■ **DESCRIPTION OF THE TASK**
Look below for the line containing "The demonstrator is" and the line containing "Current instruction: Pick", then set down both and every line between them exactly, without pictures.

■ **INPUT FOR THIS TASK**
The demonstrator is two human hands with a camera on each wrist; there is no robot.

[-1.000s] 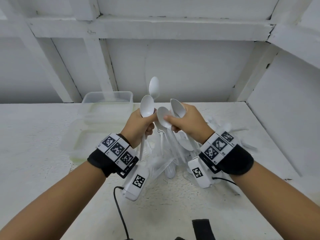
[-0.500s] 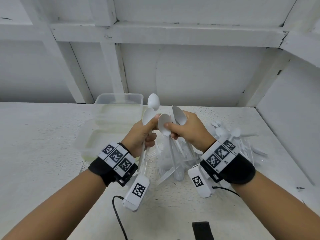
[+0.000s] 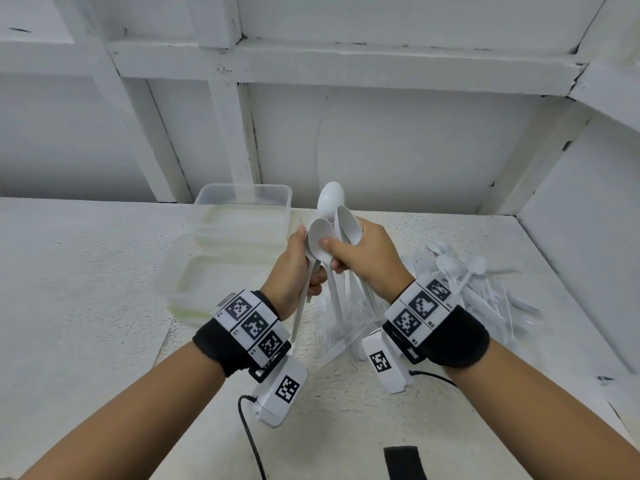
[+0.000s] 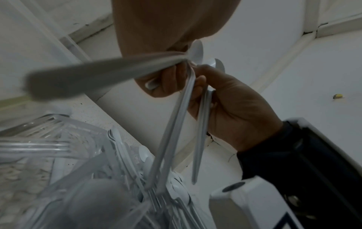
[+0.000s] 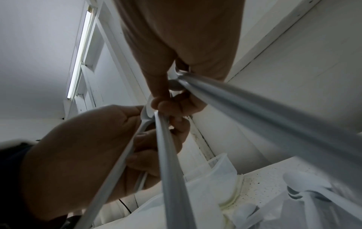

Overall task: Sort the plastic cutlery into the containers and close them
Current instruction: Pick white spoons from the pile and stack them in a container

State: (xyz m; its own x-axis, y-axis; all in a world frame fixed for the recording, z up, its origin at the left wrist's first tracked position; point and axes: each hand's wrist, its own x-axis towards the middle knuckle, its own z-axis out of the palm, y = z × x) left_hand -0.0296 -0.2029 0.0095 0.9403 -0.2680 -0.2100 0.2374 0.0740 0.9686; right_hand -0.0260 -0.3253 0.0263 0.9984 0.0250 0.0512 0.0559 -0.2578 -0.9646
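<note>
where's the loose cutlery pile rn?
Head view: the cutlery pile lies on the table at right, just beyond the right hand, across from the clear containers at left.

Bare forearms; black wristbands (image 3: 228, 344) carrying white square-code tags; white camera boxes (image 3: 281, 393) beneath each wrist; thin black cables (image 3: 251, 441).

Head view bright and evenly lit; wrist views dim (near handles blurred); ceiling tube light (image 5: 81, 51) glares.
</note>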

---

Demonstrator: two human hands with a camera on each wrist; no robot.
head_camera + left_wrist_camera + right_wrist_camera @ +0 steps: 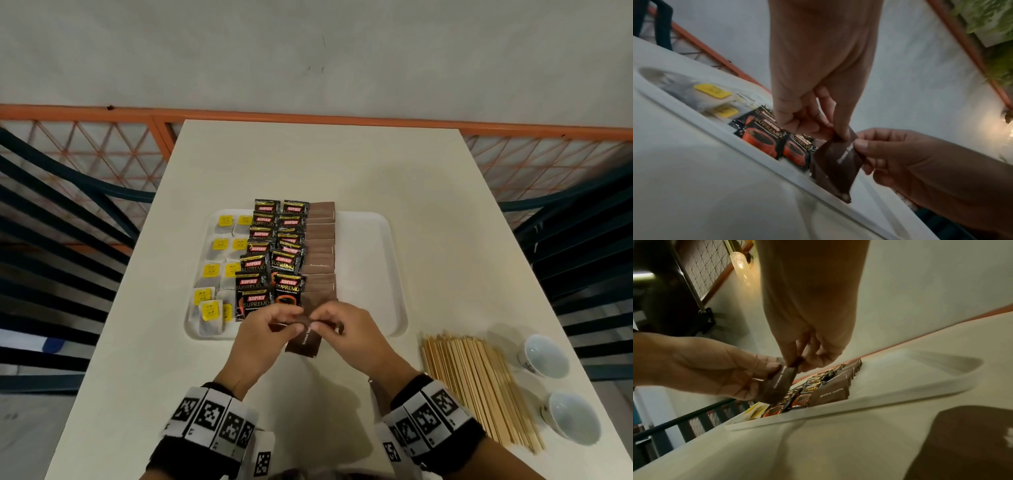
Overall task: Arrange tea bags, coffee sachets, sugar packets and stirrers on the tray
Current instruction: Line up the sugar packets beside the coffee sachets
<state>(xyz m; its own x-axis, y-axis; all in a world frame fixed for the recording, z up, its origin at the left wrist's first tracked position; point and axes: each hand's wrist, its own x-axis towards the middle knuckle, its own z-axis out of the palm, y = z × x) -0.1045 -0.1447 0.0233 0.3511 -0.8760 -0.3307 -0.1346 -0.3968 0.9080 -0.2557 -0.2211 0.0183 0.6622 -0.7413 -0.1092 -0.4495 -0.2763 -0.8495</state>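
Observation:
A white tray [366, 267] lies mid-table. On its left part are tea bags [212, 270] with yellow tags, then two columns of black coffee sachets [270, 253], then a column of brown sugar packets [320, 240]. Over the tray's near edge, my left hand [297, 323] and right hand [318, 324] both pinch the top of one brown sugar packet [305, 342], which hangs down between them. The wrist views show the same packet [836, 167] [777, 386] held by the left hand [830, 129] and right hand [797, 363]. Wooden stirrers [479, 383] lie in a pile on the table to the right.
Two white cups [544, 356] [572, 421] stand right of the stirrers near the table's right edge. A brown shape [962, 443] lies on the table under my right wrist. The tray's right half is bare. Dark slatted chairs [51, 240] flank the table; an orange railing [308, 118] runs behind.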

■ **OUTPUT FOR THIS TASK**
The demonstrator is two human hands with a camera on each wrist; there is no robot.

[-1.000s] 
[-0.500s] 
[+0.000s] 
[+0.000s] 
[+0.000s] 

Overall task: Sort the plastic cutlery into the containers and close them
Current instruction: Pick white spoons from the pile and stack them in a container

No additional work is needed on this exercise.